In an apartment building on a peaceful city side-street lined with thin snow-covered trees, there was a frosted window framed by a string of blinking Christmas lights. In that window, there was a cat.

Two cats, actually, as a second jumped up onto the sill to join the first. The first was gray and very fat, and the second was black with white markings on its paws and face. Their names were Sir Fat Cat McCatterson and King Fluffkins. King Fluffkins (the black one) lifted one of his paws and began to groom himself regally, while Sir Fat Cat (the very fat one) curled up on the wide window sill for a nap.

The owners of the cats were curled up in bed together, buried in impossibly soft white sheets.

Andrew ran his hand idly through Neil’s auburn hair, curling it around his ear. It was getting long. But they both liked it that way.

Neil made a sleepy sound and turned his scarred face into the pillow, inching closer to Andrew on the mattress. He yawned as he threw an arm around Andrew’s waist and pulled him closer, lining their bodies up. “What time is our flight?”

“Six,” Andrew said, his fingers tracing over Neil’s neck, feeling his fluttering pulse.

“And what time is it now?” Neil moved his face to nuzzle Andrew’s neck, nose skimming along the skin, lips pressing soft kisses to Andrew’s throat.

“Four,” Andrew said, his hand going back up to Neil’s hair as Neil kissed his neck. The alarm had woken them up only twenty minutes earlier. For a moment when it went off, Andrew regretted every single thing that had lead them here, to this decision. He was not a morning person. Especially not this early in the morning.

But then Neil had blinked awake, smiled sleepily, and said, “Morning,” in that quiet, raspy voice he always had when he just woke up, and Andrew’s heart fell steady and calm.

Neil sighed, and Andrew felt his breath warm against his throat. His hand moved from Neil’s hair, down over his face, brushed over his shoulder, and forged a path down Neil’s side until Andrew’s hand was around his waist. His thumb rubbed gentle circles into the skin under Neil’s t-shirt, a ratty old remnant of their days at Palmetto that Neil refused to throw away.
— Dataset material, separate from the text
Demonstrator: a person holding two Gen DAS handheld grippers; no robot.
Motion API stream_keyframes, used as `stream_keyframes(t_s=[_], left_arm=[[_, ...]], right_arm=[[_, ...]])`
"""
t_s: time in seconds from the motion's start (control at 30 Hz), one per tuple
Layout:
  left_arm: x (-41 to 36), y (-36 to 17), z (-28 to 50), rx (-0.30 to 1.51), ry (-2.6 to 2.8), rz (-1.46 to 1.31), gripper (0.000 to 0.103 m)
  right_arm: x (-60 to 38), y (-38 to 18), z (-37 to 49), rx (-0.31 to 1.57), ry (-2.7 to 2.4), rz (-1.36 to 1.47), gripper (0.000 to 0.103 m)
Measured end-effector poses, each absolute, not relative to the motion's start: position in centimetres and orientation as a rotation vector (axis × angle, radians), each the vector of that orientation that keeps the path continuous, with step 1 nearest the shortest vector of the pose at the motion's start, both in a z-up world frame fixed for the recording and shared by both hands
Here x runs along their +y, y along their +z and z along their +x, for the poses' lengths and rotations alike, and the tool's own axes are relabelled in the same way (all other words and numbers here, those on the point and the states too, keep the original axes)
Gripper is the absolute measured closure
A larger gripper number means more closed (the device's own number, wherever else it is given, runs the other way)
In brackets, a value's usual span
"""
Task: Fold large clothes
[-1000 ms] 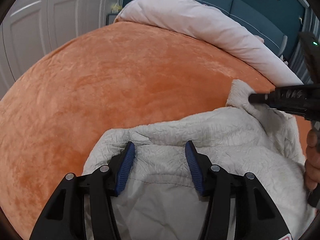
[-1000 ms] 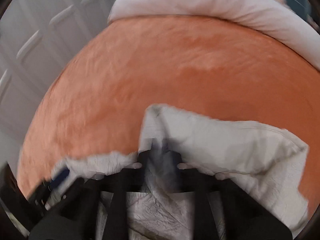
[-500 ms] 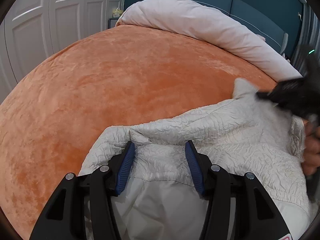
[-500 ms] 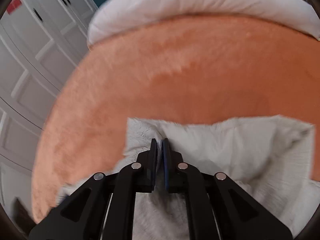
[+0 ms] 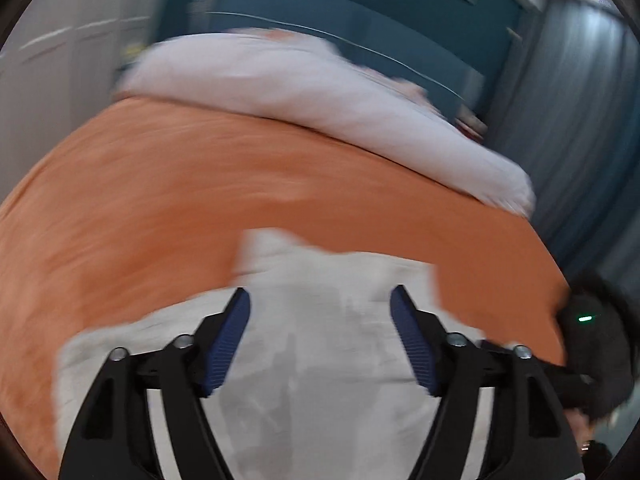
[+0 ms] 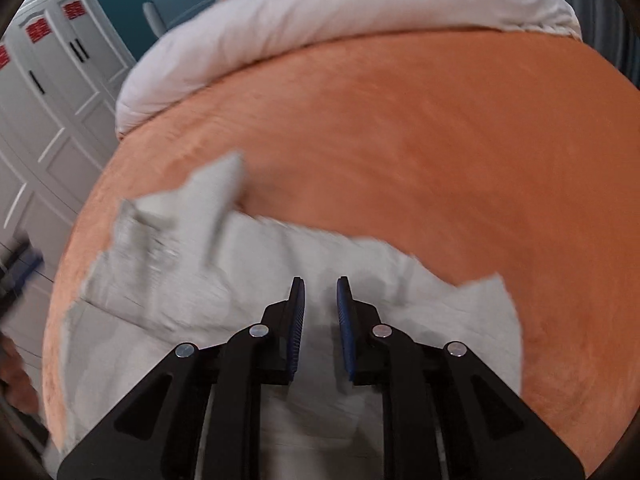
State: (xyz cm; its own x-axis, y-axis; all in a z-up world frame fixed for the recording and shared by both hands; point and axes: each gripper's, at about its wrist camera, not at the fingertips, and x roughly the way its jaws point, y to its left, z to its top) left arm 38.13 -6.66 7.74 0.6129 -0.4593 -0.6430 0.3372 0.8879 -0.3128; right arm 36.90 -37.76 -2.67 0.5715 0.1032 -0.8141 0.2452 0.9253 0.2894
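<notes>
A white crinkled garment lies bunched on the orange bed cover. My left gripper hangs above it, its jaws opening wide with nothing pressed between the blue pads. In the right wrist view the same garment spreads below my right gripper. Its jaws are opening, a narrow gap shows between the pads, and no cloth sits in that gap. A raised corner of the garment sticks up at the left. The view from the left wrist is blurred.
A rolled pale duvet lies across the far end of the bed, also in the right wrist view as the duvet. White wardrobe doors stand at the left. Grey curtains hang at the right. The other hand-held tool shows at the right edge.
My left gripper has lifted off the garment and spread its jaws wider. My right gripper let go of the cloth fold, parted its jaws and swung to the right.
</notes>
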Motion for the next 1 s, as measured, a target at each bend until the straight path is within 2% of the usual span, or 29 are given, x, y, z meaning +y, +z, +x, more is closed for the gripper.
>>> stream_keyframes(t_s=[0.03,0.2,0.27,0.3,0.33,0.37,0.4,0.43,0.57,0.6,0.63,0.7,0.83,1.0], left_arm=[[-9.1,7.7,38.7,0.804,-0.499,-0.126,0.021],[-18.1,3.6,42.8,0.972,-0.528,-0.024,0.021],[-19.5,1.0,44.4,1.066,-0.475,-0.013,0.036],[-19.7,0.0,44.9,1.098,-0.462,-0.009,0.059],[-19.8,-0.9,45.2,1.130,-0.472,-0.019,0.073],[-19.7,-1.4,45.2,1.135,-0.467,-0.031,0.078],[-19.3,-1.4,45.2,1.120,-0.472,-0.044,0.095],[-18.8,-1.4,45.2,1.119,-0.484,-0.066,0.101],[-16.6,-1.0,45.2,1.078,-0.446,-0.146,0.102],[-16.3,-1.0,45.0,1.063,-0.436,-0.154,0.102],[-16.1,-1.0,44.8,1.046,-0.428,-0.168,0.102],[-16.0,-1.4,44.5,1.034,-0.414,-0.205,0.101],[-15.1,-3.1,44.2,1.026,-0.413,-0.285,0.097],[-16.0,-3.1,43.7,0.993,-0.396,-0.208,0.094]], right_arm=[[-38.2,-3.1,36.7,0.966,-0.076,0.408,0.089],[-39.3,-4.3,35.7,0.914,-0.033,0.470,0.088],[-39.4,-4.4,35.6,0.899,-0.023,0.475,0.089],[-39.5,-4.4,35.5,0.893,-0.017,0.480,0.089],[-39.7,-4.4,35.3,0.892,-0.013,0.485,0.089],[-39.8,-4.3,35.3,0.894,-0.010,0.493,0.089],[-40.0,-4.0,35.2,0.889,-0.004,0.505,0.088],[-40.2,-3.5,35.1,0.872,0.011,0.532,0.086],[-40.6,-2.7,35.6,0.850,0.014,0.561,0.087],[-40.7,-3.0,35.7,0.861,-0.006,0.547,0.091],[-41.1,-3.9,36.1,0.899,-0.046,0.534,0.103],[-41.9,-5.9,36.3,0.948,-0.072,0.554,0.103],[-42.4,-6.7,36.0,0.926,-0.079,0.580,0.103],[-41.5,-4.2,35.4,0.890,-0.129,0.507,0.103]])
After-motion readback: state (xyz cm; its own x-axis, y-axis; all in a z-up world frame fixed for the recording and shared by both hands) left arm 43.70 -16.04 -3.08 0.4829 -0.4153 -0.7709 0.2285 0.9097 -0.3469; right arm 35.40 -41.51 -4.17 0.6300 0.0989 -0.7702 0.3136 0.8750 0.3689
“We should probably get up, then,” Neil said. “If we miss our flight, Dan will kill us. And you know we won’t be able to find another one. Not this late, and definitely not on a holiday.”

“I know,” Andrew said, biting the words into Neil’s lips as he tilted his face up.

“So let’s get up, then,” Neil said, the words murmured into Andrew’s mouth.

“You first.” Andrew didn’t care if they missed their flight. He would’ve preferred to spend Christmas alone with Neil at home.

Neil frowned at him. Andrew smoothed the crease between his eyebrows with his thumb. “Everyone’s expecting us. I already told them we were coming. They’re all gonna be there. The whole family.”

Family. Andrew’s family was right here with him. A stubborn auburn-haired man and two cats.

But it might be nice to see his cousin, if Andrew was being honest with himself. It had been a while since he’d seen Nicky. He and his husband Erik didn’t often take the long trip back to the states from Germany; they were happy there, and they did keep in touch through Skype calls every now and then.

Andrew sighed. He supposed it wouldn’t be terrible to see Aaron, either.

In the end, Andrew decided he was going for Bee. She would be disappointed in him if he skipped out on her. She’d sounded excited on the phone when he told her he and Neil had booked their flight. He would go for Bee, and if everyone else was there too, that was just circumstance.

“Fine,” Andrew said. Neil smiled.

“I thought we banned that word.”

“Shut up.”

Neil’s smile turned into a grin. He kissed the tip of Andrew’s nose and rolled out of bed. Andrew wasn’t long behind him, only because Neil had been providing most of his warmth, and the bed was cold and empty without him.

They were already packed; they had zipped up their suitcases and carry-ons last night after dinner. Neil was excited for the trip. They hadn’t seen anyone except Kevin and Thea in months, and Neil missed the rest of his family. Andrew was always enough for him, and being able to play with him and Kevin on the same team made his life more than worth living, but Neil needed these annual reunions like he needed air to breathe. And Andrew never denied him, no matter how much he may have liked to complain.

Neil wanted to take the cats, but Andrew drew the line at that. They had gotten their neighbor across the hall to promise to sit for them. Neil liked their neighbor, and he trusted her, so that was enough for Andrew (though he had still given her half-threatening warnings about keeping the cats comfortable and fed and well-taken care of while he and Neil were away).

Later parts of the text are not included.